"We recommend for people who were in China to avoid social contact after the last day of their visit. We advise employers to create conditions for such people to work remotely. If such conditions cannot be ensured, all people can contact the National Public Health Center and we will ensure sick leave for them for 14 days," Rolanda Lingiene, director of the NPHC's Vilnius department, told a press conference on Friday.

"If a person lives with someone else, then under the Law on the Prevention and Control of

Communicable Diseases in Humans, such a person is eligible for temporary housing, which should be organized by all municipal administrations," she said.

Avoiding social contact is one of the most effective ways to prevent the spread of infectious diseases, Lingiene said.

"The 2009 flu epidemic showed that. People who followed specialists' recommendations, stayed alone, avoided contact with others, they had no possibility to transfer the infection," Lingiene said.

In her words, one person has already made use of the possibility to go on sick leave after a visit to China.

All in all, public health specialists have consulted 176 people who returned from China, Lingiene said, adding that people call every day. 80 people are not being monitored.

Public information and consultation has served its purpose, Lingiene said, adding that "a certain exercise" took pace last week.

"A person who travelled to China went to Alytus after coming back to Lithuania. He felt unwell and called the emergency response center. Luckily, the diagnosis was not confirmed. He had all the symptoms, and we were worried waiting for the results. But if that person had contracted the virus, the disease would have no possibility to spread," Lingiene said.

"Our specialists met him, and he was registered at the airport. We called him every day, and he knew what to do, he did not see his doctor, called the emergency response center," she sad.

On Friday, telecommunications company Telia brought in a German-made thermal camera to Lithuania and it can be preventively used to stop the spread of the coronavirus in the country. But Vice Minister of health Algirdas Seselgis said the camera was not suitable for measuring people's temperature.

"Experts say it's more suitable for the protection of invisible territory. It's not well-equipped for large flows of people, to measure an individual person's temperature. The error is too big for this work," the vice minister said.

According to Seselgis, the Health Ministry will look into possibilities of other thermal cameras and will consider acquiring them.

Lingiene said thermovisors are only an additional measure for the identification of those having the coronavirus, and it also "provides a false sense of security".

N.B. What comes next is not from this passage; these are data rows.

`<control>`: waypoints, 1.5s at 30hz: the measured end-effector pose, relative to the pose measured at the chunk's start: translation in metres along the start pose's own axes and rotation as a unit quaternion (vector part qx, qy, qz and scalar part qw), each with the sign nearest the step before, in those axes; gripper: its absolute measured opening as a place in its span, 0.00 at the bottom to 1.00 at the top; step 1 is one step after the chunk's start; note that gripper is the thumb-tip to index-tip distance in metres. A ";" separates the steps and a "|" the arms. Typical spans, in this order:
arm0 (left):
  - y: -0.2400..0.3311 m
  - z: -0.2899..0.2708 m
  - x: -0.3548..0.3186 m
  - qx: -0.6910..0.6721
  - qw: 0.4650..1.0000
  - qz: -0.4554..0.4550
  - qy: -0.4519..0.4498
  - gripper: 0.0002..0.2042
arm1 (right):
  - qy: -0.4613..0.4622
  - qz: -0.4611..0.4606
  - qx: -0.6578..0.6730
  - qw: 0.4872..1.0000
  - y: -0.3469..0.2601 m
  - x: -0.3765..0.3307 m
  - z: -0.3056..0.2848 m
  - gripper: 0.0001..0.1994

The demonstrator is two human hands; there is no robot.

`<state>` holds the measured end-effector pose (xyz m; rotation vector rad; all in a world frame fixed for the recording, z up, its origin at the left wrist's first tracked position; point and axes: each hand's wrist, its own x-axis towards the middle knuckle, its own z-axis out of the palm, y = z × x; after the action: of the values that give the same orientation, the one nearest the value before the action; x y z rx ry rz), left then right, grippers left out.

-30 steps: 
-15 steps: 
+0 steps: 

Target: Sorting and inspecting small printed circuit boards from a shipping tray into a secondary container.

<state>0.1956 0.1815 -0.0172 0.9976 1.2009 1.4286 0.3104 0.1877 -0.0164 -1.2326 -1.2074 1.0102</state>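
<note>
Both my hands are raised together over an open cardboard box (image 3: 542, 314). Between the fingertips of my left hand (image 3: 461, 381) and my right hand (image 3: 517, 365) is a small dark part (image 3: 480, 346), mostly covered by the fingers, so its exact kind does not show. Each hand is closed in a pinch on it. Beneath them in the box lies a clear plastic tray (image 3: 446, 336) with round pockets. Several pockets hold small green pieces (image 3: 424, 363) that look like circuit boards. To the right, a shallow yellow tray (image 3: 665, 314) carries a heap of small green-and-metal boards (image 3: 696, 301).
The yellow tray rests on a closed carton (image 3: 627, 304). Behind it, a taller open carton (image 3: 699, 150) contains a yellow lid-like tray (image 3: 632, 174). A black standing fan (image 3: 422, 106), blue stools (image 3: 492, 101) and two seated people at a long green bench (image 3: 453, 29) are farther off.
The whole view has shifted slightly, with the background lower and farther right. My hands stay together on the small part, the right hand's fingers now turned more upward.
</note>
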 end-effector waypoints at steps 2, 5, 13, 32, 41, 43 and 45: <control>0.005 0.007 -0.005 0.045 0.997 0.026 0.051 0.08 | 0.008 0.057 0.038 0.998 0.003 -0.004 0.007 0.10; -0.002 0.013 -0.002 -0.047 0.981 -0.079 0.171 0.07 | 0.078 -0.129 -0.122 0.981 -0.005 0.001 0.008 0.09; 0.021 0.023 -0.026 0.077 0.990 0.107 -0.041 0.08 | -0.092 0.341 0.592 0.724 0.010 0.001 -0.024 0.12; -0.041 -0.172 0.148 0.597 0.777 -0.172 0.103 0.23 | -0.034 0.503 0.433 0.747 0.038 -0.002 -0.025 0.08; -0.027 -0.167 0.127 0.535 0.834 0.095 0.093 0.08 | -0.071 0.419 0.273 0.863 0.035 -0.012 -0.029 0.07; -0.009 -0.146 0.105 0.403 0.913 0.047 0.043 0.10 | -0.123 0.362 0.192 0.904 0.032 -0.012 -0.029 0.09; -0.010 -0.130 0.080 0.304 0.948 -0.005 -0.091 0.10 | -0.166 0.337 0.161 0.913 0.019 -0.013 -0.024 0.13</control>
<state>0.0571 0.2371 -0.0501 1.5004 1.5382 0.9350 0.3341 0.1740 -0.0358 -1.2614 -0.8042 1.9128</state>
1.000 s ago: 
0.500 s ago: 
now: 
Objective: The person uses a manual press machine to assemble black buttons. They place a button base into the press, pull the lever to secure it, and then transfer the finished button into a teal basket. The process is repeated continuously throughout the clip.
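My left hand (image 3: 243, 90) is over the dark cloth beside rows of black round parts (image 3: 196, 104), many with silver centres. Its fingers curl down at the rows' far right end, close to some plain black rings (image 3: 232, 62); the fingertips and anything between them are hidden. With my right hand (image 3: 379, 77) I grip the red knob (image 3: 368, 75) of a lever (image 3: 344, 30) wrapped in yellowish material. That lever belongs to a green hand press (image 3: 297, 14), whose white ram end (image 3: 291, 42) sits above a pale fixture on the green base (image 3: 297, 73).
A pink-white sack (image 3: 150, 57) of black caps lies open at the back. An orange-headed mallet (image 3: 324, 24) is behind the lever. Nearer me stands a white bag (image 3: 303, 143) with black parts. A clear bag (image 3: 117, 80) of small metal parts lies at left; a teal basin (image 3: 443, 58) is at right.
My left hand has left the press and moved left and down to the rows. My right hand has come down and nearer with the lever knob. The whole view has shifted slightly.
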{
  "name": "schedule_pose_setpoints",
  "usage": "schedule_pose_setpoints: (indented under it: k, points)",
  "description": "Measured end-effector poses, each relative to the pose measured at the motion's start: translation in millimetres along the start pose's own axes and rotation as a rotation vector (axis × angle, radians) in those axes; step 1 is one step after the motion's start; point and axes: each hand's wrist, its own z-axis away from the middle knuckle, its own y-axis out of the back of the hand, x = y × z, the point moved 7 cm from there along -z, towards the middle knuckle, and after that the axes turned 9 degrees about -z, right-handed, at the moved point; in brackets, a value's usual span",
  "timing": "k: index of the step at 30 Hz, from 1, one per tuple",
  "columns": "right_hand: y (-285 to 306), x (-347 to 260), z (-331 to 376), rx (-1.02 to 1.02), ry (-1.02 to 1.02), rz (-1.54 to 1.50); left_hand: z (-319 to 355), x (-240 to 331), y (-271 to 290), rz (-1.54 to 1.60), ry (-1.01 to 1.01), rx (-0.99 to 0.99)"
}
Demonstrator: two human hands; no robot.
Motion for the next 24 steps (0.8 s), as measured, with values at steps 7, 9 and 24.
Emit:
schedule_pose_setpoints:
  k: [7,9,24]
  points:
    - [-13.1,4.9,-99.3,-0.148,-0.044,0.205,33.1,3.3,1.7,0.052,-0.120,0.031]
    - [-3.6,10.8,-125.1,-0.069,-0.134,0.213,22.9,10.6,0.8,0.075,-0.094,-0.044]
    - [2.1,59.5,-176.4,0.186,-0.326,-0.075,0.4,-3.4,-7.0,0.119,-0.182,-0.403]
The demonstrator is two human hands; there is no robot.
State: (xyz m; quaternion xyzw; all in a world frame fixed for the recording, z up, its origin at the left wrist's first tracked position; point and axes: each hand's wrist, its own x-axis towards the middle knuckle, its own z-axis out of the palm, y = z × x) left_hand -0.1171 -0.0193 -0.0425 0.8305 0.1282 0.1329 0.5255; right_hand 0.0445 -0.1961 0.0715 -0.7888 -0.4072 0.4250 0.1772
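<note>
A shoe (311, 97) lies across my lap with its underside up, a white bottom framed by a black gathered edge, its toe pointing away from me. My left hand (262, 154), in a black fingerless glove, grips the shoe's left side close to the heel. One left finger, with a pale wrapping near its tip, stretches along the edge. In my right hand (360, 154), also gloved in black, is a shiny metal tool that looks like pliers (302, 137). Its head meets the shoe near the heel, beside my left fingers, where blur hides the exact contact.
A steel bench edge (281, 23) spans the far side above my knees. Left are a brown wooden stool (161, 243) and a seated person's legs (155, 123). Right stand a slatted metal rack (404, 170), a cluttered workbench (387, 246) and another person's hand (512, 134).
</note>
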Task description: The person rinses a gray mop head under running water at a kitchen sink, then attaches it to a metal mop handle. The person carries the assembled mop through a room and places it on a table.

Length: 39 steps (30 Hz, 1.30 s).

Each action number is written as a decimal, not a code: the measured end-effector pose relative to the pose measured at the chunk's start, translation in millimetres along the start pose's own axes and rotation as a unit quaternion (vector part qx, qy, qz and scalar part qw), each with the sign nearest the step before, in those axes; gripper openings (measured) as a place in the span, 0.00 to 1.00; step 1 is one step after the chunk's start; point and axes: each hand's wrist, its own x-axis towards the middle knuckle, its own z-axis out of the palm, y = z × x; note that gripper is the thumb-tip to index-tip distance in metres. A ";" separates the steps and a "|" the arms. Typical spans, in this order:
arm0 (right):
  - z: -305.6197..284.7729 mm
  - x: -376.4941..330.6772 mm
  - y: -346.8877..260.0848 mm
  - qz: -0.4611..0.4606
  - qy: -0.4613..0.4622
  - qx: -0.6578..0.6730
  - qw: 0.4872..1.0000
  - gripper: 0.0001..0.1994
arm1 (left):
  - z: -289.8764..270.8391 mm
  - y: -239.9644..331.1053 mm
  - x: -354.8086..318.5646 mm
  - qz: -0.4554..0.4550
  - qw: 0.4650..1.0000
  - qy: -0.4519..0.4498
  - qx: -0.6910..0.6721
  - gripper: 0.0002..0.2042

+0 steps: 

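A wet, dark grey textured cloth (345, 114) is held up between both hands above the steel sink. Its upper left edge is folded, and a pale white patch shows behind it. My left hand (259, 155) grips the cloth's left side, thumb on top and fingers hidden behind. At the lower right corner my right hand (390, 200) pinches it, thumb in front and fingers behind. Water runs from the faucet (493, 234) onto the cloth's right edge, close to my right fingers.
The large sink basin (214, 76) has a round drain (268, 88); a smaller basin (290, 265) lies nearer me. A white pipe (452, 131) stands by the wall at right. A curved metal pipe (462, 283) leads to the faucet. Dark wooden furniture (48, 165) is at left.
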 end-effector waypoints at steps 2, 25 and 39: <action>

"It's very problematic to use that method due to a long incubation period, contrary to the flu case. A person might walk past a thermovisor and feel safe although the symptoms have not manifested yet," the NPHC representative said.

Almost 75,000 people have already contracted the new virus in China and 2,121 people have died, based on the latest figures from the World Health Organization. The virus has already spread to 26 countries.